## Your goal
In the entries below, tally the lines that contain the string "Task", then state that number alone.

[[ Provided material open ]]

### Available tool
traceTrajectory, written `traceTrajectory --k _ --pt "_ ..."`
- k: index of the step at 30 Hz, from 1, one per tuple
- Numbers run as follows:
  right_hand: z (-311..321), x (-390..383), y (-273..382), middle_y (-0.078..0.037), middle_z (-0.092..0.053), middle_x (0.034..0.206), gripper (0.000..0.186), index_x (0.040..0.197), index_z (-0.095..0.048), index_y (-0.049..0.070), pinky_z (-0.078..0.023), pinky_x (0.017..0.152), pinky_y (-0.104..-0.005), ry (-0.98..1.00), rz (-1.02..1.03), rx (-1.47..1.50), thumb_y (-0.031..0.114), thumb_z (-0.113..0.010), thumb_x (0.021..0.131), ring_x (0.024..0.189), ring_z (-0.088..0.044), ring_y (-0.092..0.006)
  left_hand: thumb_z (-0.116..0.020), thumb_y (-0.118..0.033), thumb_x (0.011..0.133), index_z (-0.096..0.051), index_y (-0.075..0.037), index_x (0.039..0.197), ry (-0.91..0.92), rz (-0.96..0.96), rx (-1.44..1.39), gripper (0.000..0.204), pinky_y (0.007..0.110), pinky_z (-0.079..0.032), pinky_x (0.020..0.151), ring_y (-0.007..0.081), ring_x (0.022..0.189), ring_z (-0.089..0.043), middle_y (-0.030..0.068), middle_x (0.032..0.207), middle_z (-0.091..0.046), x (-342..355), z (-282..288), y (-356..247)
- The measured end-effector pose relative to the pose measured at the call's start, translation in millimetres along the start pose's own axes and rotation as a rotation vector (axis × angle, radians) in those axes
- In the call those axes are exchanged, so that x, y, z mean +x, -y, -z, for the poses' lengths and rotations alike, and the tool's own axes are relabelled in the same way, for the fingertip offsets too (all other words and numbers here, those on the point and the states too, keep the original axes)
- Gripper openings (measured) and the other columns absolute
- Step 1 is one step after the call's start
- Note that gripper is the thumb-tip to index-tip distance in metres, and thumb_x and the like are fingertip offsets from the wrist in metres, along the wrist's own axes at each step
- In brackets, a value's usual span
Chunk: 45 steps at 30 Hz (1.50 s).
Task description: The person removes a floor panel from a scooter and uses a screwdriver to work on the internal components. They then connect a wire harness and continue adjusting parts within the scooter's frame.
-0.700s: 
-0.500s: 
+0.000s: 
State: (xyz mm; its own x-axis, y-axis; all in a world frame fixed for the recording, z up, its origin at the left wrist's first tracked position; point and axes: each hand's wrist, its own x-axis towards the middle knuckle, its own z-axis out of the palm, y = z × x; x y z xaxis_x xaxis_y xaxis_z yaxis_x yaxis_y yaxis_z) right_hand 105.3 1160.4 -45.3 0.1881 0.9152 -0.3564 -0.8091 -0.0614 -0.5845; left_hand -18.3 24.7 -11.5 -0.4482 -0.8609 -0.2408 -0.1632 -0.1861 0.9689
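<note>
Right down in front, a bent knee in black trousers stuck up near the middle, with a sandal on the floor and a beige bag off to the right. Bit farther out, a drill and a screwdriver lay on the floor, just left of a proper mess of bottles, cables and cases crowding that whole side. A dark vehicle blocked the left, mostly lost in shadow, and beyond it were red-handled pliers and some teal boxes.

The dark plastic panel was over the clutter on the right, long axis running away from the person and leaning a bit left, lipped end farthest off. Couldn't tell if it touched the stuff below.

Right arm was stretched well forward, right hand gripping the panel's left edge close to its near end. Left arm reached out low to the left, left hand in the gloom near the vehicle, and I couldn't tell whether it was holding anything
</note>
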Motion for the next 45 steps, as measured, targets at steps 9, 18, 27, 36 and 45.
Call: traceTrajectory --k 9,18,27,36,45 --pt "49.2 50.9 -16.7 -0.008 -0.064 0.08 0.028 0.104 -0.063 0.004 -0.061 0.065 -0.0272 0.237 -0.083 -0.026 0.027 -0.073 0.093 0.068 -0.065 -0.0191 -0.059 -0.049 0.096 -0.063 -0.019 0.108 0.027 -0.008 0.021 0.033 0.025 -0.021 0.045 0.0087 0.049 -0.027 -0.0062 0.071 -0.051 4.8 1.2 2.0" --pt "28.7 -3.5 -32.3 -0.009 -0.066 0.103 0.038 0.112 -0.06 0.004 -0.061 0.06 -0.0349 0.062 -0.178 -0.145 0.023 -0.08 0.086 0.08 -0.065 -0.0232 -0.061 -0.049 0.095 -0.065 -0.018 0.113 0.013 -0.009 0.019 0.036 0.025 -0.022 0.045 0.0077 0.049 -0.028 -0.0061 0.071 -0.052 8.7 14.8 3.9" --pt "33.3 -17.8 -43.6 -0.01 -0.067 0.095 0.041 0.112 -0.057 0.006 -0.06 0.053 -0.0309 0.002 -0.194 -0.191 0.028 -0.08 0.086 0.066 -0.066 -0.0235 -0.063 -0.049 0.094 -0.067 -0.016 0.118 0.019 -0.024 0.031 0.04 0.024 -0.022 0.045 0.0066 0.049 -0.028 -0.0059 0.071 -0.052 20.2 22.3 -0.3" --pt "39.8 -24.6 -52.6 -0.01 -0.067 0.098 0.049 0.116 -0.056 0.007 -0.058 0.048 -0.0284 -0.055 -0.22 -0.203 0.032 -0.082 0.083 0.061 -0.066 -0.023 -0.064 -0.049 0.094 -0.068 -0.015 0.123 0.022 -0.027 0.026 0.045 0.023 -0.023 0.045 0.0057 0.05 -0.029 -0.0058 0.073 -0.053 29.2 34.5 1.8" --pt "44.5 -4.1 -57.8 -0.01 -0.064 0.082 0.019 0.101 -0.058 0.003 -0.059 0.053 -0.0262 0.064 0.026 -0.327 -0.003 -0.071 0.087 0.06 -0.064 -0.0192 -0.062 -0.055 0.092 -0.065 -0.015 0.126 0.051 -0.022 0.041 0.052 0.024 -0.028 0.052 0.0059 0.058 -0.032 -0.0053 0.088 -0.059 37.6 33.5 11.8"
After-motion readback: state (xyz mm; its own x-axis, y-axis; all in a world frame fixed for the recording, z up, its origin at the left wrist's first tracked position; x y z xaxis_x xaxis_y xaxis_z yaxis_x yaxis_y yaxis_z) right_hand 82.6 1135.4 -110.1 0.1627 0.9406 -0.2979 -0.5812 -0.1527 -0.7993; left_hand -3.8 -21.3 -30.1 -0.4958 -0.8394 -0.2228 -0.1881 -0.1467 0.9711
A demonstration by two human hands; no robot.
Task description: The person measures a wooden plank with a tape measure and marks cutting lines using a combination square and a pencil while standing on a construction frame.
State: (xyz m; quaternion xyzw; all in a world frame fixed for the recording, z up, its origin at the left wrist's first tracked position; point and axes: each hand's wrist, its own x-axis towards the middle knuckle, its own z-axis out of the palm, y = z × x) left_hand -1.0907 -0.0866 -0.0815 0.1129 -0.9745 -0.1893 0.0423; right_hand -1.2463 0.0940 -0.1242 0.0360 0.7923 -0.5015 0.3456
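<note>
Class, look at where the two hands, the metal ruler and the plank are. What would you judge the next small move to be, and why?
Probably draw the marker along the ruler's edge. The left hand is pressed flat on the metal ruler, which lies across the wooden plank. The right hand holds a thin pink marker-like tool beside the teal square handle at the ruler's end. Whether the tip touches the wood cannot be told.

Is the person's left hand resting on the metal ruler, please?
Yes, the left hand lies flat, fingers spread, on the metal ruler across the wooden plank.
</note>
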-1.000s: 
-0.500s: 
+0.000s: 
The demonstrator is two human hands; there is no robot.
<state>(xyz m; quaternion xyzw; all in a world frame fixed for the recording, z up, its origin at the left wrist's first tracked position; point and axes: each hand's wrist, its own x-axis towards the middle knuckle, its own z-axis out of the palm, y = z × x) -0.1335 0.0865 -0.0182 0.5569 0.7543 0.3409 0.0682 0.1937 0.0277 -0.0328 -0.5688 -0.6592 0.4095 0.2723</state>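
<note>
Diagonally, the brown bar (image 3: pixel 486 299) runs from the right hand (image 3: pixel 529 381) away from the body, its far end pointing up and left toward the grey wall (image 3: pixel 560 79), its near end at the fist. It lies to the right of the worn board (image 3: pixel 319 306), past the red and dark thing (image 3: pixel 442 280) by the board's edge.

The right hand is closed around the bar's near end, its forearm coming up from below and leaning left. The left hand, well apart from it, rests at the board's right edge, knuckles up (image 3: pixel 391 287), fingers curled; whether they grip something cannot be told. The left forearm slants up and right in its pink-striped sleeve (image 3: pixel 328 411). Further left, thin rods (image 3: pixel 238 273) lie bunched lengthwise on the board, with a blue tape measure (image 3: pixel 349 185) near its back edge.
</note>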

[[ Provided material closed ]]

## Written reply
2